:: Data for analysis

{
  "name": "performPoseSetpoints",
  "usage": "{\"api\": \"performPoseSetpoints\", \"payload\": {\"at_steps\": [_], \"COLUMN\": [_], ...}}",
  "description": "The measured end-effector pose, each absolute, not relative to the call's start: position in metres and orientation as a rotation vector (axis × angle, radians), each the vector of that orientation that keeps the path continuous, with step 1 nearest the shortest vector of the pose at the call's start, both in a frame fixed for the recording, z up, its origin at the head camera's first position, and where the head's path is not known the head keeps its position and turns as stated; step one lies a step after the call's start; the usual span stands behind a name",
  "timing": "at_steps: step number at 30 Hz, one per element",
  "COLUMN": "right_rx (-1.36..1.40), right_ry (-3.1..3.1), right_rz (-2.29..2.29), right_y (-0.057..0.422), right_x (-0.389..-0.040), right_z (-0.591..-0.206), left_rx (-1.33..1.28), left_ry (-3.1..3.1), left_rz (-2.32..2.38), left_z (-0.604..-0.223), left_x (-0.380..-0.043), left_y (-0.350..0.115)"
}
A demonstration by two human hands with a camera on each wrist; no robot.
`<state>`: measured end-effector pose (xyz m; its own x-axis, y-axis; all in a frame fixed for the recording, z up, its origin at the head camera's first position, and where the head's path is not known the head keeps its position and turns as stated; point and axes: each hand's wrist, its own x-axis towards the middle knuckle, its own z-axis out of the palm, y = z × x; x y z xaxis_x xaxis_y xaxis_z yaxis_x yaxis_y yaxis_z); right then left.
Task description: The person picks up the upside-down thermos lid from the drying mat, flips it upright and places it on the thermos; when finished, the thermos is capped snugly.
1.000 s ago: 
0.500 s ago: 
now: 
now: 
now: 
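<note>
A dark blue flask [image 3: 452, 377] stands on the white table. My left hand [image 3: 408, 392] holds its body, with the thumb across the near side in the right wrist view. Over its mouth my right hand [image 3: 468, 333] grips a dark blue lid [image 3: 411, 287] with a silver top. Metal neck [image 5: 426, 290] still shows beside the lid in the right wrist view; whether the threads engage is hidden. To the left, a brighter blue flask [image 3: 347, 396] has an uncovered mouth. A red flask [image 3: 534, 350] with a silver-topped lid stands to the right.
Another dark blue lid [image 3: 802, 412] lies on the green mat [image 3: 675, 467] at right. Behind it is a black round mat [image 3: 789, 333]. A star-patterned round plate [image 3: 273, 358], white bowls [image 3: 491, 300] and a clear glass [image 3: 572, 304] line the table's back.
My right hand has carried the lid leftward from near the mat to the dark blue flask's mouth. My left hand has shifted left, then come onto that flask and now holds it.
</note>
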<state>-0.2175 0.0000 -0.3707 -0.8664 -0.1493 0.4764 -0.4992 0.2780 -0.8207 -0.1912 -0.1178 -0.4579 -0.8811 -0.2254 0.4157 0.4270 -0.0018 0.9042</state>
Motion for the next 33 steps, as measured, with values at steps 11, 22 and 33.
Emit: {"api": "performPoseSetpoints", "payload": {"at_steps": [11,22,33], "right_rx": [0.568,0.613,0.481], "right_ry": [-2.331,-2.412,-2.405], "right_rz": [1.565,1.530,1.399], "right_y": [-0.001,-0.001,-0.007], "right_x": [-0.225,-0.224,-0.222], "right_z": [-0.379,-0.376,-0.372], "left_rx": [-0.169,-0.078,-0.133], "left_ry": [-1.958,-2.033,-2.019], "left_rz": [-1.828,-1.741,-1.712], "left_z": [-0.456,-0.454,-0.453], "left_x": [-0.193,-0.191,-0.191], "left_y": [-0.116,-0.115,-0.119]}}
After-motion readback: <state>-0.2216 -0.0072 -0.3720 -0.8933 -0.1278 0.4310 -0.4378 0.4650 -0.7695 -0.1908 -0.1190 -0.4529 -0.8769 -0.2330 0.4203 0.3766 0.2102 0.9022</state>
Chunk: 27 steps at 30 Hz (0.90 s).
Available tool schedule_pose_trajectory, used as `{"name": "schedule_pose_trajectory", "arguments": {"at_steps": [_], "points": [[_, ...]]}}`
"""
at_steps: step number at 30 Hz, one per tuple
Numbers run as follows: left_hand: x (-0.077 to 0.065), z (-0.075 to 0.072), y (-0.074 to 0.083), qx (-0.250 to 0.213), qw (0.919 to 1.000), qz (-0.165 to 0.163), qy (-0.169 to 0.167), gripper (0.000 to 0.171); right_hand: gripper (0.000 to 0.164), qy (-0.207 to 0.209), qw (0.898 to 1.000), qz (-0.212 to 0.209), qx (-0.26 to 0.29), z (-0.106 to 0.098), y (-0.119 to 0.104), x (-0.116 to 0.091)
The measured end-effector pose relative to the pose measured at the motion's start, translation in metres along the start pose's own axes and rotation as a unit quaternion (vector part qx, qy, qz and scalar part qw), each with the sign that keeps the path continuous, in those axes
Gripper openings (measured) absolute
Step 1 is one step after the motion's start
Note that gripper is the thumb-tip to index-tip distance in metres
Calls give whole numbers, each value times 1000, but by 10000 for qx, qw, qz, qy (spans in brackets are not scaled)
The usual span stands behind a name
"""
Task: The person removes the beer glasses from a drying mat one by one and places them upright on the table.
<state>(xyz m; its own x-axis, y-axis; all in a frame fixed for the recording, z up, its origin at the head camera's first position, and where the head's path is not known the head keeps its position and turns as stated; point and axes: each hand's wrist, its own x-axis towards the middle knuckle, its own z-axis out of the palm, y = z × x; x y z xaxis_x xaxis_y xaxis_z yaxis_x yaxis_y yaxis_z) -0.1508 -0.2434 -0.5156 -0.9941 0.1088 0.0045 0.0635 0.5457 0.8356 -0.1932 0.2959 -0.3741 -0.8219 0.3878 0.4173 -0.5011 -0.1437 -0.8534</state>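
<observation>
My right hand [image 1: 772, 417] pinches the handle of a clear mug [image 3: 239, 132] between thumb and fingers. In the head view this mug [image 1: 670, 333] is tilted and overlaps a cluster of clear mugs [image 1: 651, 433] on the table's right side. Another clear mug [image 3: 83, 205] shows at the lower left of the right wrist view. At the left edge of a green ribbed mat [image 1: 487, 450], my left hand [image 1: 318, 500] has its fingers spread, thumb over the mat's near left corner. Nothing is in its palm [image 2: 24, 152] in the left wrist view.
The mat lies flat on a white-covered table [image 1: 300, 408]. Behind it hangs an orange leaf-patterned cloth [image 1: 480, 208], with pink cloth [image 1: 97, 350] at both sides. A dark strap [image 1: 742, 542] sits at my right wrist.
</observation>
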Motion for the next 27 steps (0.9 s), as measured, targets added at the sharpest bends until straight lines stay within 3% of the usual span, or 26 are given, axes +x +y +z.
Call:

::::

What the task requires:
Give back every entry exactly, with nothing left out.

Result of this exercise:
{
  "name": "performPoseSetpoints",
  "usage": "{\"api\": \"performPoseSetpoints\", \"payload\": {\"at_steps\": [_], \"COLUMN\": [_], ...}}",
  "description": "The measured end-effector pose, each absolute, not relative to the call's start: position in metres and orientation as a rotation vector (axis × angle, radians), each the vector of that orientation that keeps the path continuous, with step 1 nearest the shortest vector of the pose at the call's start, both in a frame fixed for the recording, z up, its origin at the head camera's first position, and where the head's path is not known the head keeps its position and turns as stated; step one lies a step after the call's start; the usual span stands behind a name",
  "timing": "at_steps: step number at 30 Hz, one per element",
  "COLUMN": "right_rx (-1.36..1.40), right_ry (-3.1..3.1), right_rz (-2.29..2.29), right_y (-0.057..0.422), right_x (-0.389..-0.040), right_z (-0.591..-0.206), left_rx (-1.33..1.28), left_ry (-3.1..3.1), left_rz (-2.32..2.38), left_z (-0.604..-0.223), left_x (-0.380..-0.043), left_y (-0.350..0.115)"
}
A demonstration by two human hands with a camera on each wrist; no robot.
`<state>`: measured end-effector pose (xyz m; its own x-axis, y-axis; all in a frame fixed for the recording, z up, its origin at the head camera's first position, and where the head's path is not known the head keeps its position and turns as stated; point and axes: each hand's wrist, its own x-axis towards the middle knuckle, its own z-axis out of the palm, y = z × x; x y z xaxis_x xaxis_y xaxis_z yaxis_x yaxis_y yaxis_z); right then left.
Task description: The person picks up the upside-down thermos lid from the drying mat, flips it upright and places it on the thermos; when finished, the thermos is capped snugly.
1.000 s ago: 
0.500 s ago: 
now: 
now: 
now: 
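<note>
A dark blue flask [image 3: 452, 377] stands on the white table. My left hand [image 3: 408, 392] holds its body, with the thumb across the near side in the right wrist view. Over its mouth my right hand [image 3: 468, 333] grips a dark blue lid [image 3: 411, 287] with a silver top. Metal neck [image 5: 426, 290] still shows beside the lid in the right wrist view; whether the threads engage is hidden. To the left, a brighter blue flask [image 3: 347, 396] has an uncovered mouth. A red flask [image 3: 534, 350] with a silver-topped lid stands to the right.
Another dark blue lid [image 3: 802, 412] lies on the green mat [image 3: 675, 467] at right. Behind it is a black round mat [image 3: 789, 333]. A star-patterned round plate [image 3: 273, 358], white bowls [image 3: 491, 300] and a clear glass [image 3: 572, 304] line the table's back.
My right hand has carried the lid leftward from near the mat to the dark blue flask's mouth. My left hand has shifted left, then come onto that flask and now holds it.
</note>
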<state>-0.2175 0.0000 -0.3707 -0.8664 -0.1493 0.4764 -0.4992 0.2780 -0.8207 -0.1912 -0.1178 -0.4579 -0.8811 -0.2254 0.4157 0.4270 -0.0018 0.9042</state>
Motion for the next 33 steps, as measured, with values at steps 11, 22 and 33.
Emit: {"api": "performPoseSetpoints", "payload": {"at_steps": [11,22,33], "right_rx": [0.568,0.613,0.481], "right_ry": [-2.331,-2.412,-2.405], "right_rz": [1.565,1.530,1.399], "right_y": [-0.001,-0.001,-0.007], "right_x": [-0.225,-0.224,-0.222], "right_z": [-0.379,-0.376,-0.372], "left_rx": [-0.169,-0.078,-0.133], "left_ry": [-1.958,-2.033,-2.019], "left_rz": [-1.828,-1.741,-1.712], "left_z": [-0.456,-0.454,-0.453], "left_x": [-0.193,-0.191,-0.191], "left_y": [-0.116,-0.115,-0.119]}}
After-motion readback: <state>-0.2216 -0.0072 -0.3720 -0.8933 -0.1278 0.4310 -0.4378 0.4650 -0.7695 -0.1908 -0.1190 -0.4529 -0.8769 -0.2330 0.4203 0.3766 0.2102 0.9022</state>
Chunk: 27 steps at 30 Hz (0.90 s).
Available tool schedule_pose_trajectory, used as `{"name": "schedule_pose_trajectory", "arguments": {"at_steps": [_], "points": [[_, ...]]}}`
"""
at_steps: step number at 30 Hz, one per tuple
Numbers run as follows: left_hand: x (-0.077 to 0.065), z (-0.075 to 0.072), y (-0.074 to 0.083), qx (-0.250 to 0.213), qw (0.919 to 1.000), qz (-0.165 to 0.163), qy (-0.169 to 0.167), gripper (0.000 to 0.171); right_hand: gripper (0.000 to 0.164), qy (-0.207 to 0.209), qw (0.898 to 1.000), qz (-0.212 to 0.209), qx (-0.26 to 0.29), z (-0.106 to 0.098), y (-0.119 to 0.104), x (-0.116 to 0.091)
The measured end-effector pose relative to the pose measured at the motion's start, translation in metres along the start pose's own axes and rotation as a unit quaternion (vector part qx, qy, qz and scalar part qw), each with the sign that keeps the path continuous, in those axes
Gripper openings (measured) absolute
Step 1 is one step after the motion's start
Note that gripper is the thumb-tip to index-tip distance in metres
Calls give whole numbers, each value times 1000, but by 10000 for qx, qw, qz, qy (spans in brackets are not scaled)
The usual span stands behind a name
"""
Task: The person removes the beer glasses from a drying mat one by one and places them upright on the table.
<state>(xyz m; its own x-axis, y-axis; all in a frame fixed for the recording, z up, its origin at the head camera's first position, and where the head's path is not known the head keeps its position and turns as stated; point and axes: each hand's wrist, its own x-axis towards the middle knuckle, its own z-axis out of the palm, y = z × x; x y z xaxis_x xaxis_y xaxis_z yaxis_x yaxis_y yaxis_z) -0.1508 -0.2434 -0.5156 -0.9941 0.1088 0.0045 0.0635 0.5457 0.8356 -0.1932 0.2959 -0.3741 -0.8219 0.3878 0.4173 -0.5011 -0.1437 -0.8534</state>
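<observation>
My right hand [image 1: 772, 417] pinches the handle of a clear mug [image 3: 239, 132] between thumb and fingers. In the head view this mug [image 1: 670, 333] is tilted and overlaps a cluster of clear mugs [image 1: 651, 433] on the table's right side. Another clear mug [image 3: 83, 205] shows at the lower left of the right wrist view. At the left edge of a green ribbed mat [image 1: 487, 450], my left hand [image 1: 318, 500] has its fingers spread, thumb over the mat's near left corner. Nothing is in its palm [image 2: 24, 152] in the left wrist view.
The mat lies flat on a white-covered table [image 1: 300, 408]. Behind it hangs an orange leaf-patterned cloth [image 1: 480, 208], with pink cloth [image 1: 97, 350] at both sides. A dark strap [image 1: 742, 542] sits at my right wrist.
</observation>
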Motion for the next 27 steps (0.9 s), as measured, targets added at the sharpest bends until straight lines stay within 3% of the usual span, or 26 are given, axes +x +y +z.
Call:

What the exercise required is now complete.